I would like to start this column on a somber note. Typically I spend most of my 600 words yukkin' it up about the shenanigans of the people who choose to sign away their privacy, personalities and often their dignity to producers and editors for very little money in order to entertain the rest of us.

And we'll get there, but first a discussion about the complicated emotional roller coaster that comes with being a longtime reality TV fan.

Diem Brown and Ryan Knight, famous for their turns on both MTV's "The Real World" and "The Challenge," died recently. Brown's death followed a 10-year period of cancer (which was chronicled over her years on television), while Knight's was reportedly drug- and alcohol-related (his addictions were also detailed during his years on television).

I and the rest of the Reality TV Book Club (my friends who also enjoy the lower arts) were saddened by these losses. We found ourselves re-watching previous seasons of "The Challenge," obsessing over their TV exes' Twitter feeds and searching the Internet for any clues about their lives in their last days.

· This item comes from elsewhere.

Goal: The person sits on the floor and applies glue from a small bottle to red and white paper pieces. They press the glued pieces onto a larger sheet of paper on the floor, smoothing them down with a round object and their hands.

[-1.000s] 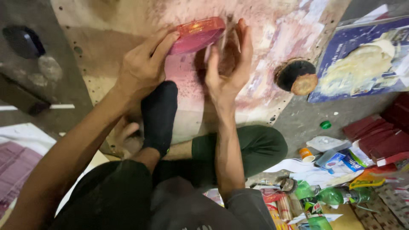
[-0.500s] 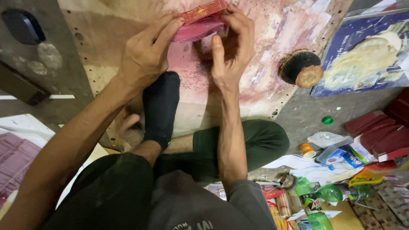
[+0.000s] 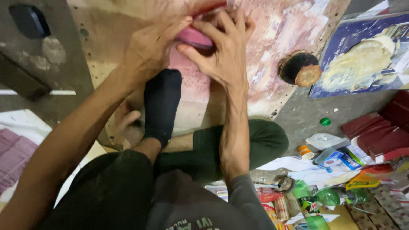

Two things strike me about my reaction to these deaths:

1. I didn't know these people, yet I mourned for them the way you would high school friends whom you lost touch with -- searching through newspaper comments and social media for clues as to what their lives were like.

After all, they've been in my living room for almost 10 years, traveling with me from coast to coast and from one Craigslist-purchased couch to another. In fact, I probably know them better than some long-lost high school friends -- because how often do your friends sit down, confessional-style, and narrate their feelings over video clips of events that just happened?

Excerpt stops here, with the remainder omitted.